Find and copy the lines in the records beneath this task that contain the word "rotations".

(Excerpts from a dataset)
******

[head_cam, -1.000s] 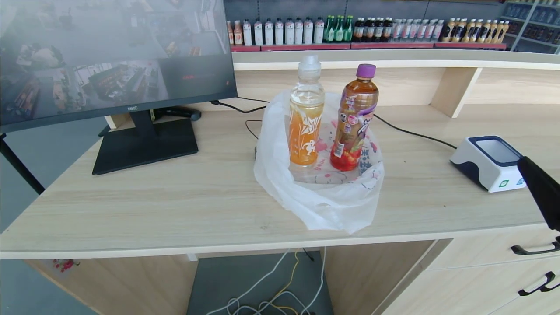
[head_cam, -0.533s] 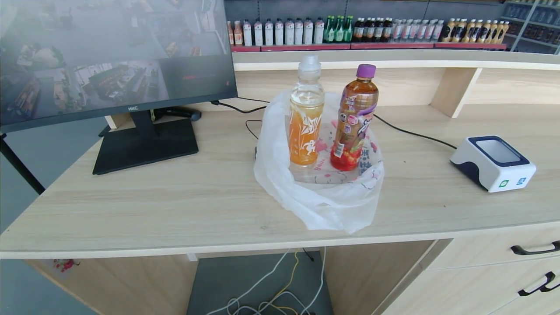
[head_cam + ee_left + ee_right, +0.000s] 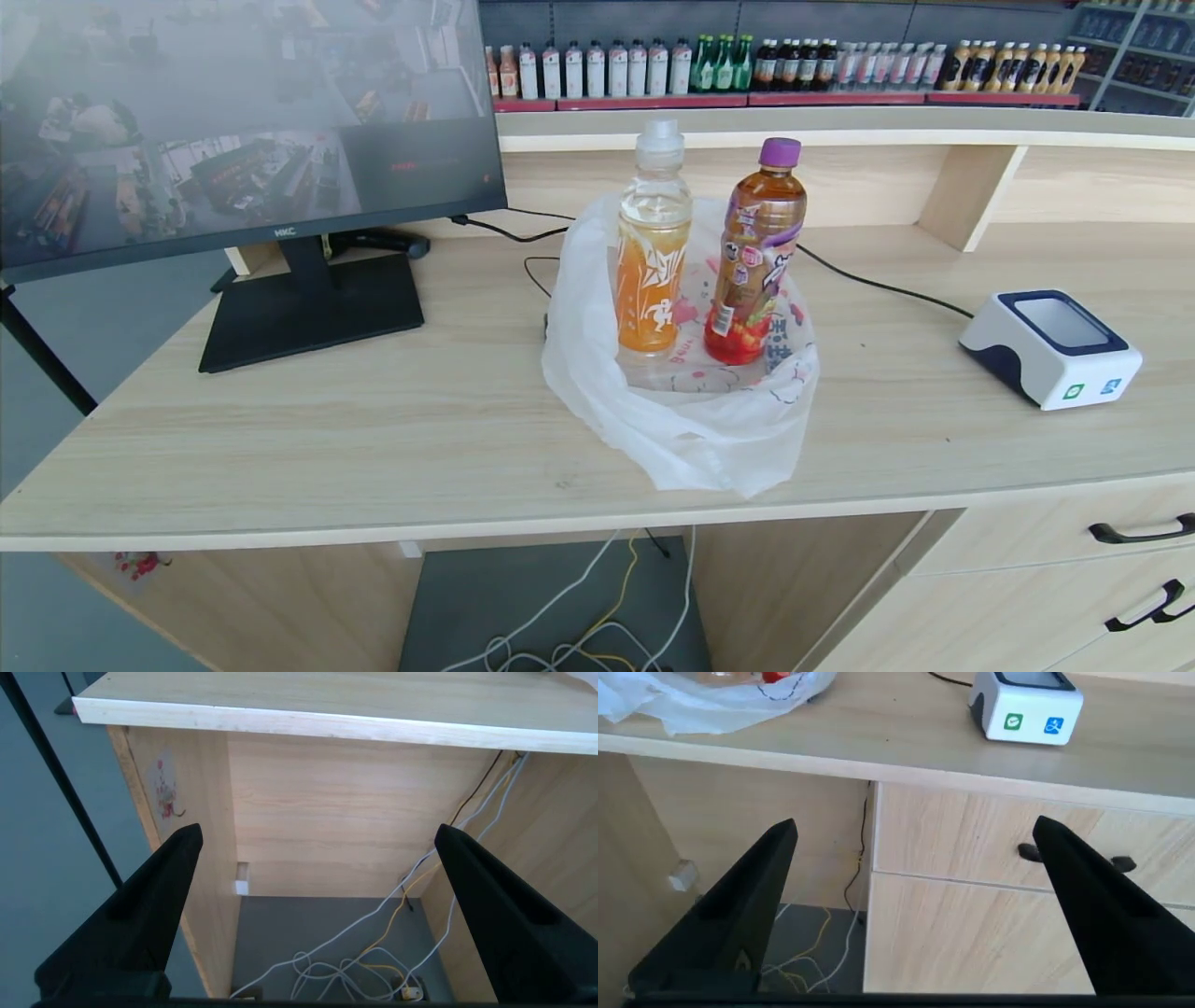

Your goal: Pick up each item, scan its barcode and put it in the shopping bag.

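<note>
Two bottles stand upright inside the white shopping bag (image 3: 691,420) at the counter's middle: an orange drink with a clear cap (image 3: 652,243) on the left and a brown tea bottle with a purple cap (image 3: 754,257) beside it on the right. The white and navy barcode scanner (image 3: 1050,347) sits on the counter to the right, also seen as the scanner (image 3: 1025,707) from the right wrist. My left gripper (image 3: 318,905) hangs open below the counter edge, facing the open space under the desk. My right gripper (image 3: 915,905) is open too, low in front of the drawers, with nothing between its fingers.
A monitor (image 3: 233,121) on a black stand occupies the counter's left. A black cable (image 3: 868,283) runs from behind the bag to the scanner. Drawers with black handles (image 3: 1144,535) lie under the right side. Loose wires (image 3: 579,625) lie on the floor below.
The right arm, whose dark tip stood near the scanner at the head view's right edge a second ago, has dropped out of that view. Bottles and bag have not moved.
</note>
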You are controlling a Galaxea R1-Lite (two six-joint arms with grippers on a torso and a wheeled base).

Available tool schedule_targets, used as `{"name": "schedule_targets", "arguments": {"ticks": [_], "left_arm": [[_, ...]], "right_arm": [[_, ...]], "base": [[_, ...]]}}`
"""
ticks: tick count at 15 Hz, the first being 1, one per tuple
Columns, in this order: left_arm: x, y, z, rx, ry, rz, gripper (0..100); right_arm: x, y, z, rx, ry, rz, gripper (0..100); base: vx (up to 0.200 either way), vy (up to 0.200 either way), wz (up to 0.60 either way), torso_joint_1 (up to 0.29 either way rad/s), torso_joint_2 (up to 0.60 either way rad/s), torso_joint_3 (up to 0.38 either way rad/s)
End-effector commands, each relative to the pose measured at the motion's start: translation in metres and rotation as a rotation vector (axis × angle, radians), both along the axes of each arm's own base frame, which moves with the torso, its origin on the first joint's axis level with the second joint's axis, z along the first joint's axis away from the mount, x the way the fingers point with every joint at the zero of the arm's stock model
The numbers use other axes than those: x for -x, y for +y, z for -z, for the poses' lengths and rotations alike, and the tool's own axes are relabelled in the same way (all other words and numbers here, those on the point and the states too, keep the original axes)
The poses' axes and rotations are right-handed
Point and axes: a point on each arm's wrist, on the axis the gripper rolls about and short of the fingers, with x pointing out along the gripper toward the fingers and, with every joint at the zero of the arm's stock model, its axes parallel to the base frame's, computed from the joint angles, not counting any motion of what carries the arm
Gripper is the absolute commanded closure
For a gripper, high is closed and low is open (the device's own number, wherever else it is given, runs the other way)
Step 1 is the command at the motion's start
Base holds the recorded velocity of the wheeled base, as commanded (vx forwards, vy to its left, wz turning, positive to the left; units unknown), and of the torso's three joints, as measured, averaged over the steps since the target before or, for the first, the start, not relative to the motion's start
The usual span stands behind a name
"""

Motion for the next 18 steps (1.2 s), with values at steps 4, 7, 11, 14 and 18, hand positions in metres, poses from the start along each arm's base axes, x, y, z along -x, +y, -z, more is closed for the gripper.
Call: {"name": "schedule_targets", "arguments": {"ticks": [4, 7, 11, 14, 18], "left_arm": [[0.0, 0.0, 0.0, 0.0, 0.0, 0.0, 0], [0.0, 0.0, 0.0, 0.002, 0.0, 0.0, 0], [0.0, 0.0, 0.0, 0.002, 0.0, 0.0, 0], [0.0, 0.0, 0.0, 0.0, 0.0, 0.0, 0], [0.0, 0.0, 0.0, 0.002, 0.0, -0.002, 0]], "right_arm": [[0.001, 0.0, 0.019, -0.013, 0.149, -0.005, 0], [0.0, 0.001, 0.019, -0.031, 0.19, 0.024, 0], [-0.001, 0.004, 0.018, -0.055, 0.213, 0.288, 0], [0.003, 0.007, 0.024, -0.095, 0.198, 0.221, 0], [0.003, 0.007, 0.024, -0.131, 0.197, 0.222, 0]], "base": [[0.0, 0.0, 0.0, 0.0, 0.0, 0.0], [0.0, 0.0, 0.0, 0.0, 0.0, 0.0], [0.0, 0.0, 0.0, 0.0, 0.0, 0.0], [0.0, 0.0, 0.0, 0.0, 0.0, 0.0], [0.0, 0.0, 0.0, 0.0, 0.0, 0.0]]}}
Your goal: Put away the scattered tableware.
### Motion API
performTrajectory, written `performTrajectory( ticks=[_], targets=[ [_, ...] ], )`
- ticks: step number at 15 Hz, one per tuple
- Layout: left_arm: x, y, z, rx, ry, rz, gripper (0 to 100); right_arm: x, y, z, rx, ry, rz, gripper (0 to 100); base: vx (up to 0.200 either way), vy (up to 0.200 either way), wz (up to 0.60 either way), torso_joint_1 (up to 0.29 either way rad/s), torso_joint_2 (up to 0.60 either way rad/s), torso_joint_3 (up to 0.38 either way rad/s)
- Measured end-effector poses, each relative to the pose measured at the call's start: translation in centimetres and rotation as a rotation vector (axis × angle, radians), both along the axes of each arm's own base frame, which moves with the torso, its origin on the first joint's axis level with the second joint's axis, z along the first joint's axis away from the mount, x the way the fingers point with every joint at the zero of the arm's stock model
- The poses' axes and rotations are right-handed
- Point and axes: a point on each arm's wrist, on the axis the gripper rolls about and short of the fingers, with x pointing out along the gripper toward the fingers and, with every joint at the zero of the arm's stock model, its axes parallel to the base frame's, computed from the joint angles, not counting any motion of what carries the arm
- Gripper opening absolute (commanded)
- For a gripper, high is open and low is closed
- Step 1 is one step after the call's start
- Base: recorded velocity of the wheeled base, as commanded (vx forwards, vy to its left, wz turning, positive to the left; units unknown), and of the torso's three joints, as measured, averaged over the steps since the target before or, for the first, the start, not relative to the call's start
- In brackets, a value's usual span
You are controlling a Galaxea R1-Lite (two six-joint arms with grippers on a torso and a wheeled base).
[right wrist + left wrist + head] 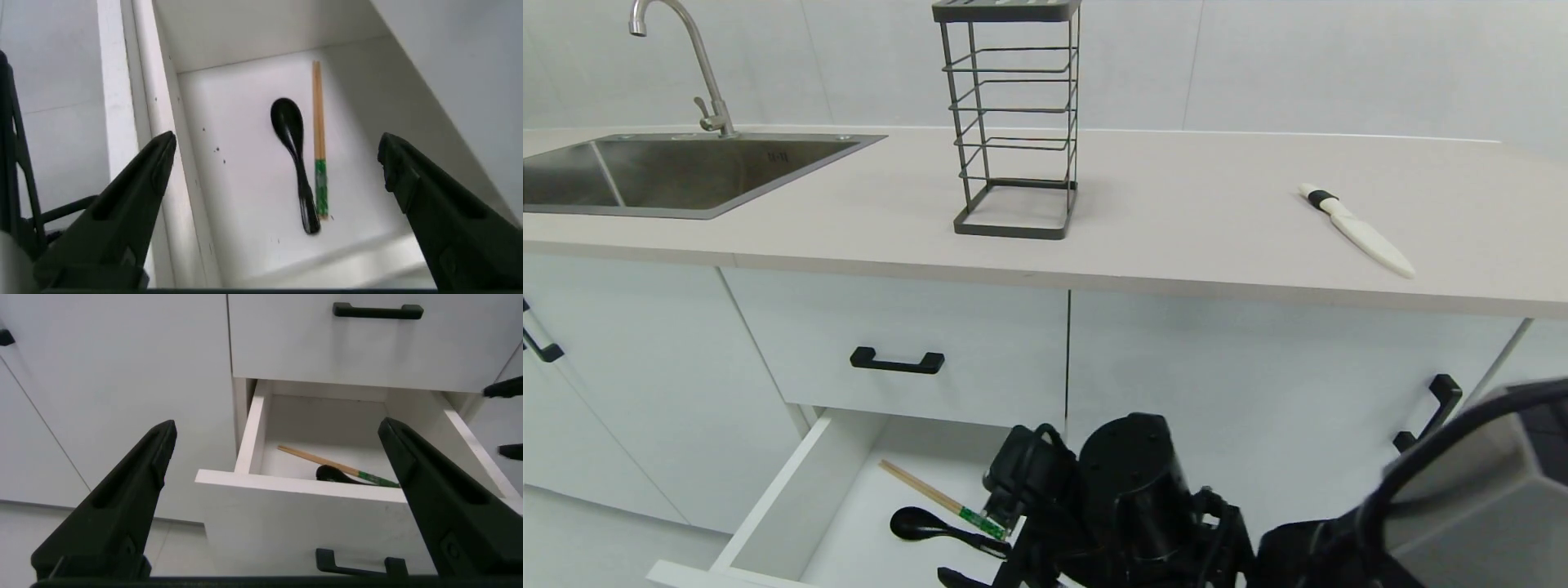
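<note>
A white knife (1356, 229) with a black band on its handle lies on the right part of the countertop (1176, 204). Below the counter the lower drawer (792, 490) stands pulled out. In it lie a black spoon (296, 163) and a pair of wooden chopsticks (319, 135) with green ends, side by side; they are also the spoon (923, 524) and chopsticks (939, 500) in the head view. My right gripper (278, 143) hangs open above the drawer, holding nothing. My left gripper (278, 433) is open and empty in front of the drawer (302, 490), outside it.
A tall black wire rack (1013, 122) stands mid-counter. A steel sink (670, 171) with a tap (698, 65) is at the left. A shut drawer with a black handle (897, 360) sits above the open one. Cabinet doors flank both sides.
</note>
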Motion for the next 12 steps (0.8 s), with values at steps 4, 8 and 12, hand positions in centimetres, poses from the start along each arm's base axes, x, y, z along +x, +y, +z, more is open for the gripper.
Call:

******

_ANSWER_
The numbers use other axes than those: x for -x, y for +y, z for -z, for the poses' lengths and rotations alike, and the tool's own axes are relabelled in the same way (all other words and numbers here, those on the point and the states too, keep the original axes)
The poses' axes and rotations are right-handed
- The poses' axes and rotations are right-handed

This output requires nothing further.